I was suicidal and in therapy at 16. I was diagnosed with agoraphobia in Navy Boot Camp, had panic attacks that were a danger to myself and others, and I have learned in years of therapy not to act on what the voices in my head are saying.
I’ve been unemployed and homeless, and I self-medicated that loss by going through a fifth of liquor a day—starting before breakfast.
Rehab saved me.
I didn’t come from a terrible background. My parents both worked and I had a Nanny. But I had to turn down a partial college scholarship because my parents wouldn’t sign for my loans. My artistic dreams faded and I went to court reporting school. I’ve also worked for UPS and with the Downtown Cincinnati Ambassadors who help visitors and keep the sidewalks clean and safe. But I lost that job two years ago and I couldn’t find another one because I was struggling with severe mental health issues.
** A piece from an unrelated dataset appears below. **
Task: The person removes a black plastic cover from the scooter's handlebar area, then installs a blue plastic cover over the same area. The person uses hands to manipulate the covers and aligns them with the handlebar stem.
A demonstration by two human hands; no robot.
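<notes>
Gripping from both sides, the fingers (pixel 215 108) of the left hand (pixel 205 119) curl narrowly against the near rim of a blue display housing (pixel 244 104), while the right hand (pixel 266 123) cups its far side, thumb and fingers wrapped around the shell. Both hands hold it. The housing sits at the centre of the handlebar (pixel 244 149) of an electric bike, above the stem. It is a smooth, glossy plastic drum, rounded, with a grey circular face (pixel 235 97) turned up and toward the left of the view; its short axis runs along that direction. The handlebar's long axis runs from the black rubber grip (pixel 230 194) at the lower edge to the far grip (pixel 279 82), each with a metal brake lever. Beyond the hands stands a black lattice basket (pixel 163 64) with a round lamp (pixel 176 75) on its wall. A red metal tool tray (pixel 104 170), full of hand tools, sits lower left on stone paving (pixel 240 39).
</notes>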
I had to go on food stamps through Hamilton County Job and Family Services. They referred me to Dress for Success.
I was very nervous walking through the door. But I felt immediately at home. The staff and volunteers greeted my warmly and treated me like a sister, rather than a broken person. That was another step forward to becoming myself again. And that’s why I’m happy to be here.
I have my daughter back with me. I have a job with Over the Rhine Community Housing. I’m on the Board of Tender Mercies. I’ve joined the Dress for Success Professional Women’s Group to help me continue and advance in my career.
And my artistic energy that was buried for so many years is back—and I am working on a graphic novel.
Thank you, mental health care workers, and thank you Dress for Success Cincinnati.